Easy and inexpensive

Our article on the Swiss Watch and a number of other references to our in-house photography studio has promped a wave of inquiries from readers. Since Dennis Curtin is presenting an elegant presentation on digital photography for us, it seemed only fitting that we share some of our experiences down here in the trenches.

For years we've done our own in-house photography when it came to small objects, products or details within the scope of our home-made studio. Early on I learned many tricks while working with Master Photographer Hubert Gentry -- whom I still rely on once the job goes beyond 35mm format. Sometimes I need a particularly spectacular results that I just can't get this side of New York -- so I call Hubert.

An in-house studio, or "Desktop Studio" is not difficult to set up, nor should it cost you very much. Don't think for a minute that this is the complete and full story. It's only meant to give you the basics that I know will work for you. There are hundreds of variations on this subject and I expect to hear from those of you who have similar studios. Let's hear your tips too!

Four rules for an in-house photo studio:

1. Scalability: Don't bite off more than you can chew. Set up to handle only that which will fit comfortably onto a tabletop. Once you leave the realm of objects larger than about 2-feet cube you're asking for trouble or a huge expense in equipment.

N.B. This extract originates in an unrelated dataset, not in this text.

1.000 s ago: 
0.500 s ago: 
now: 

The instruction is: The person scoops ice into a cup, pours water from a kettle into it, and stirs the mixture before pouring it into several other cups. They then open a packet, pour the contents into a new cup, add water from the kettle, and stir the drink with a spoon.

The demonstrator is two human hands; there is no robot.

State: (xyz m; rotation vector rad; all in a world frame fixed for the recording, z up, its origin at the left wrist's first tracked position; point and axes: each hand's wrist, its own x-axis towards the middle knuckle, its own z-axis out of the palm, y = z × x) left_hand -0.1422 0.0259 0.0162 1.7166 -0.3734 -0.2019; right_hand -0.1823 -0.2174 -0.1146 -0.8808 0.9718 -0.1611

For many of our clients who manufacture small objects the tabletop is perfect. For larger objects, furniture, people, automobiles and elephants we urge you to hire a professional, you won't be sorry.

2. Plan to be mobile. You won't want the rig hanging around all the time -- unless you have hundreds of shots to do. We've used hooks and various pulleys attached to the ceiling over our 4' x 8' work table as the staging area. Lights, reflectors, and tents can all be suspended and adjusted from the ceiling.

3. Test, test, test. (Then go back and test again!) Let me make a sober note at this point. From the first shot in your new in-house photo studio keep a notebook. Note the object, its distance from the backdrop, where the lights are and what combinations of reflectors you used. This info will come in very handy once your name gets around and the big clients start knocking on your door.

4. Lighting is everything: Repeat after me: "Lighting is everything." With the right lighting even some of the lower cost cameras will do a surprising job. Say it again: "Lighting is everything."

Okay... let's build an in-house studio.

You'll need a good, sturdy tripod, extension cords and a switch box to run the lights remotely. You'll also want an assortment of various clamps, some clay, and don't forget the Duct Tape.

Open the Diagram - it should pop up in a second window. That way you can keep it handy -- we'll be referring to it throughout the piece. Additionally there's a bill of materials in case you get serious about this project.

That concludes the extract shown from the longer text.